RAIDz - effective capacity

Let's get to the quintessential ZFS or RAID-Z already. We have three levels of RAID Z1, Z2 and Z3. The number corresponds to the number of disks with checksums, a form of redundancy. That is, RAID Z1 is immune to the failure of one disk Z2 two and, of course, Z3 three. The effective capacity is equal to the number of disks minus the checksum disks. This means in reality slightly less but for the sake of the moment let's simplify that this is the case. Calculating RAIDZ performance can be quite a trap so before we get to calculating RAIDZ performance we need to tell ourselves a bit about how ZFS and in particular RAIDZ works.

RAIDZ - IOPS

If ZFS has to save a data stream to some pool it divides it into data blocks. It distributes these data blocks equally among all its vDevs.
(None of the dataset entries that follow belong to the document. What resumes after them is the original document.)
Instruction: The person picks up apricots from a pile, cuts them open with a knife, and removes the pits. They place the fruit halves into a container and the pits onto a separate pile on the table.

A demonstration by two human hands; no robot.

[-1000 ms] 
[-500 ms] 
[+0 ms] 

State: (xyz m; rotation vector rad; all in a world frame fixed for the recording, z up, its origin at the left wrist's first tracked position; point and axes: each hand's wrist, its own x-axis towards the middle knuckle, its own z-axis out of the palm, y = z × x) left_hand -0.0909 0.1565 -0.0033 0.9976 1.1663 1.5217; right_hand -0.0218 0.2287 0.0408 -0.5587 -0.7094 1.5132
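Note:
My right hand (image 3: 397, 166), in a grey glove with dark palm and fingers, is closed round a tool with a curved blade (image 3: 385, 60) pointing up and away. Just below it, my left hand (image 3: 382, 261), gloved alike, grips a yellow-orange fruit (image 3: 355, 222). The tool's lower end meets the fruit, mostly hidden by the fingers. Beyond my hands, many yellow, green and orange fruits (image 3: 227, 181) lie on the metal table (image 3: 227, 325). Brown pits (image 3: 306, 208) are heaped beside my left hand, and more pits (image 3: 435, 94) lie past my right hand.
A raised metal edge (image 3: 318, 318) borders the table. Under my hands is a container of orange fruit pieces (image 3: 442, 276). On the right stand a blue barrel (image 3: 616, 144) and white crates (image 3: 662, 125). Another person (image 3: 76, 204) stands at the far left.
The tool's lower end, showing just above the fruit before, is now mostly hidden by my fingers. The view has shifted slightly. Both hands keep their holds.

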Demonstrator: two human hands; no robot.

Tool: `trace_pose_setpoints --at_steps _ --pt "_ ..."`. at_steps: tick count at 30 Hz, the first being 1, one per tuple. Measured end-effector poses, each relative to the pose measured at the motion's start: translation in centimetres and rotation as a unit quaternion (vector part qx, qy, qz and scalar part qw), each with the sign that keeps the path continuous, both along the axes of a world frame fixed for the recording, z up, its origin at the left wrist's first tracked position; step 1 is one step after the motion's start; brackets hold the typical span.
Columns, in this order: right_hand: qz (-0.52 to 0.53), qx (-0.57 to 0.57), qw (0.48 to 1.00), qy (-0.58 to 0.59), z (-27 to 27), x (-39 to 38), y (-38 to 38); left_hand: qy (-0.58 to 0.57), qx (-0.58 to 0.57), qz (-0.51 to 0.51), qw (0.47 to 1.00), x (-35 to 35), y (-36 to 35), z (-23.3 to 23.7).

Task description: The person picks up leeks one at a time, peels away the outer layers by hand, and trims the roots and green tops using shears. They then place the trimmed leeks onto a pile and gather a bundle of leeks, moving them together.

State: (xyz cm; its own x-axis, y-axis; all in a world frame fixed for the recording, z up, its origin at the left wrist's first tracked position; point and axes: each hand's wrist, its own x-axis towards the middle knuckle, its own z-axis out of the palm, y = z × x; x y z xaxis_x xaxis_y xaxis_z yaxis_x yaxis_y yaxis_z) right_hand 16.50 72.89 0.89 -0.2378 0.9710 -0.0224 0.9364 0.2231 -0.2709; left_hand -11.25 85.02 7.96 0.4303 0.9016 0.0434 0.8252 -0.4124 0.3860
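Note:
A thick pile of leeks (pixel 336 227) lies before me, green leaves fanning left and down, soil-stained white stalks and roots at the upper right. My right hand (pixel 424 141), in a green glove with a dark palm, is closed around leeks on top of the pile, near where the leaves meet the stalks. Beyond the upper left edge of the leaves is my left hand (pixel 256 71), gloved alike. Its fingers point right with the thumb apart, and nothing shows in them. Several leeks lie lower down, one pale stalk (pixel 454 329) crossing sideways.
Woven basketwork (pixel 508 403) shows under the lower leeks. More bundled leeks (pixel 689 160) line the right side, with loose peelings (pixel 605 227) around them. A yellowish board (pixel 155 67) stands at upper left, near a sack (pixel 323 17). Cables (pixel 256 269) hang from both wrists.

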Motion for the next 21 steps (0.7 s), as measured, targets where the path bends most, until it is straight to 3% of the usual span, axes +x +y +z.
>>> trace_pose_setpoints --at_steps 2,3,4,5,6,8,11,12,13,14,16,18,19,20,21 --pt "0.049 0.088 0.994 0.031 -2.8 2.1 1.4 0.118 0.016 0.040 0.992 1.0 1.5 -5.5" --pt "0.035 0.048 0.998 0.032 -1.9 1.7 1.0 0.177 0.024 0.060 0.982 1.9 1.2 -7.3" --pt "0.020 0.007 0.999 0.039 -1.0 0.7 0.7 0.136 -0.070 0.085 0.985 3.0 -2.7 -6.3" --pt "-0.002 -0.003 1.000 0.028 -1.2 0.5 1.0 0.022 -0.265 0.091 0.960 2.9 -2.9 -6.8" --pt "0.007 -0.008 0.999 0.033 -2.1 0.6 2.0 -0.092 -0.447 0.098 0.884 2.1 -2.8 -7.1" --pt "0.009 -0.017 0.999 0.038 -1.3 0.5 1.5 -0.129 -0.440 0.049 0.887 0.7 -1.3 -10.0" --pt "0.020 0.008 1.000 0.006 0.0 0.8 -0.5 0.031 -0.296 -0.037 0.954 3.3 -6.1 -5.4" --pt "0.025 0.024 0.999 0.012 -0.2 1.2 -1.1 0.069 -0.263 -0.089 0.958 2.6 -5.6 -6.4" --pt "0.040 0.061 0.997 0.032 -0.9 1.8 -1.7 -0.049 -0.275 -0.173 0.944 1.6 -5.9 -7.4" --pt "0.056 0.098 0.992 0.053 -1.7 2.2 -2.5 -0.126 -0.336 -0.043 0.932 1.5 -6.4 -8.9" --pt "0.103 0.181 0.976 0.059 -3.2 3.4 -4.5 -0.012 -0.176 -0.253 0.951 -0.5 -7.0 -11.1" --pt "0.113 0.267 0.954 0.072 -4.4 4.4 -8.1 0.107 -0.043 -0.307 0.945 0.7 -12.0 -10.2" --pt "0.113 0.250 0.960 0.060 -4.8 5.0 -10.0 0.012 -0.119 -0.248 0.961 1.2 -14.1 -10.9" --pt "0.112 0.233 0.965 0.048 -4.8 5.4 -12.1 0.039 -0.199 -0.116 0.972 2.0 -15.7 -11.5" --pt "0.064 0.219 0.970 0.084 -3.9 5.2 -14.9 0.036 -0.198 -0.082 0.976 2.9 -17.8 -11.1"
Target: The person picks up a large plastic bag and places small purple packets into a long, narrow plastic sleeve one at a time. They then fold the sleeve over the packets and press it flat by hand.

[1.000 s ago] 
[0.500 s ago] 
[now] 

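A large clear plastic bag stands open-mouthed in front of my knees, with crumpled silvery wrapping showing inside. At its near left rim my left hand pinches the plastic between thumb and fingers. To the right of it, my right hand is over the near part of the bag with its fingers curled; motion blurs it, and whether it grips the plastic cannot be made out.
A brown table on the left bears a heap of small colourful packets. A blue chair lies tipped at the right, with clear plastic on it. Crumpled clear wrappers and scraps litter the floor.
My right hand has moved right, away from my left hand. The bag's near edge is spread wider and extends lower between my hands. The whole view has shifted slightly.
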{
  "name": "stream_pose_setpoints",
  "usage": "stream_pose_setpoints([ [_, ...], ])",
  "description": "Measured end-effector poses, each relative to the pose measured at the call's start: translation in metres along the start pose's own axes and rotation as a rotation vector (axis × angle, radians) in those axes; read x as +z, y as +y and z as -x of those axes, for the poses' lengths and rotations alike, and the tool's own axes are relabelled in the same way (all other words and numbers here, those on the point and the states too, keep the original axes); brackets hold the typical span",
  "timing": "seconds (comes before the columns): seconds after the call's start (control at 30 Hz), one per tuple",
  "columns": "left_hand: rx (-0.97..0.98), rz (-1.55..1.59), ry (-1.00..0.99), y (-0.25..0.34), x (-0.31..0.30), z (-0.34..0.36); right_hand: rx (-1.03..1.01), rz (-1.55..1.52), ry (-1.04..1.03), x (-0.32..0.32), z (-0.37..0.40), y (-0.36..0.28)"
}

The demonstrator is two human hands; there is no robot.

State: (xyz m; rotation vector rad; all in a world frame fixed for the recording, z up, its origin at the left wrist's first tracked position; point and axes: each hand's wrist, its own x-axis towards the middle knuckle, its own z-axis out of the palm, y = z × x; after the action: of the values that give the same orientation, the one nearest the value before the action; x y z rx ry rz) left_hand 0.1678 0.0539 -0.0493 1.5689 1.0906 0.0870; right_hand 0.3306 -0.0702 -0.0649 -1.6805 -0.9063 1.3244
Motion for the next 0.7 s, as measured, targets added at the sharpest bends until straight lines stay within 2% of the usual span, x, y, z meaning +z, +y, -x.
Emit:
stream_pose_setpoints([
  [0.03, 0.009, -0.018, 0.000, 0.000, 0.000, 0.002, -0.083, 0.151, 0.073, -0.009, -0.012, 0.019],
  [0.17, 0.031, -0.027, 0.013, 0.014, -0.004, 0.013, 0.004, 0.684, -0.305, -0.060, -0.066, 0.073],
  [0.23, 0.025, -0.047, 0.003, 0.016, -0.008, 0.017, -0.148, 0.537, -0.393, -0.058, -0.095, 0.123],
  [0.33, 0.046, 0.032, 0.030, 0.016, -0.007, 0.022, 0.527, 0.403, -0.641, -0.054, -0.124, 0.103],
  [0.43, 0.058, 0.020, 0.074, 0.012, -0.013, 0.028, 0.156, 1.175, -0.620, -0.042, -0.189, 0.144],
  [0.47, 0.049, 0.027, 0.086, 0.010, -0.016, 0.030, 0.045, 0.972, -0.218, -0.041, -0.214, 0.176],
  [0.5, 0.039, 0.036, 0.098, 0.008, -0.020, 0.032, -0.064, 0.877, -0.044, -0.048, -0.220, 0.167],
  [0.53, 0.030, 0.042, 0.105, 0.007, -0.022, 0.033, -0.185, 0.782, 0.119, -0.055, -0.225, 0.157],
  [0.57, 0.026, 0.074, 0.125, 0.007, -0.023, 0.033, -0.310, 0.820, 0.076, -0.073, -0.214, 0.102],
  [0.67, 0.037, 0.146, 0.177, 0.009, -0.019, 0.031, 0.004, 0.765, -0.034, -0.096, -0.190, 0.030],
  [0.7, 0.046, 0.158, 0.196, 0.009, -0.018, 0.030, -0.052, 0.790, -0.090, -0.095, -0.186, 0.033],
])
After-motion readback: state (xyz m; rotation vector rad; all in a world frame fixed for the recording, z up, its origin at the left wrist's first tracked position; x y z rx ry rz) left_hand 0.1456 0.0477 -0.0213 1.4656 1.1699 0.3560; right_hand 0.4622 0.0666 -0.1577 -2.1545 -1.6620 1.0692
These data blocks are split into smaller chunks of data called sectors. Sectors with calculated checksums are added to these sectors and all these sectors are distributed across the disks in a given vDev. Here an important note, ZFS works on blocks of data. Until one block of data, whether written or read, is processed, processing of the next block will not begin. All disks in a given vDev will perform only one operation at a time. The result of this is that, from the point of view of the number of IOPS operations, the entire vDev will be running at the speed of one disk, and the slowest one at that. Let's pause for a moment because this is important in understanding RAIDZ performance. It doesn't matter how many disks a vDev has, whether three or twelve, its performance from an IOPS perspective will be equal to that of a single disk. If we add a second identical vDev to our pool then the performance from an IOPS perspective will double, if we add a third it will be three times that of a single vDev. And so on. The conclusion from this is that when looking for performance in terms of IOPS, we should plan our pool to have more and smaller vDevs rather than one large one.

RAIDZ - throughput

This is how we smoothly pass to the throughput of our RAIDZ. Here the situation is more obvious. The more disks participate in writing or reading, the total write or read is larger. Disks performing the parity function should be subtracted here. That is, one disk for Z1 two for Z2 and three for Z3.

RAIDZ - parameter calculations

 

Wanting to create a generalized formula for calculating vdev parameters, we would come to the fact that the number of IOPS of the entire vdev is equal to the number of IOPS of the individual disk. Both for reads and for writes. However, when it comes to the performance of the entire pool, firstly, the IOPS of individual vDev add up, the more vDev the more IOPS. Secondly, what is also worth remembering is that the data in the pool is distributed equally among all vDev in the pool and until all vDevs finish processing data, the next portion of data will not be distributed. The conclusion from this is that if one of our vDevs for some reason has much less IOPS then the other vDevs will level down in speed to the slowest one. Moving on to the comparison, first of all, please remember that the calculations shown in the table are illustrative and are meant to give more of an idea of the mechanisms than the exact results. The table shows different configurations of a combination of twelve identical drives. Presented based on a hypothetical 8TB drive, 250 IOPS and 100MB/s zarwano read and write throughput.

Summary

In a word to sum up this story about leyout ZFS in terms of performance, I wanted to say that I hope I managed to illuminate the way pool scheduling is done and see how much it can make a difference especially in the case of multi-drive storage.

 

It is important to analyze well what we will keep on our storage before we decide on a particular configuration of our pool. Then everyone will be able to decide on their own, based on their individual needs, what layout will be suitable for them, or just figure out where they went wrong.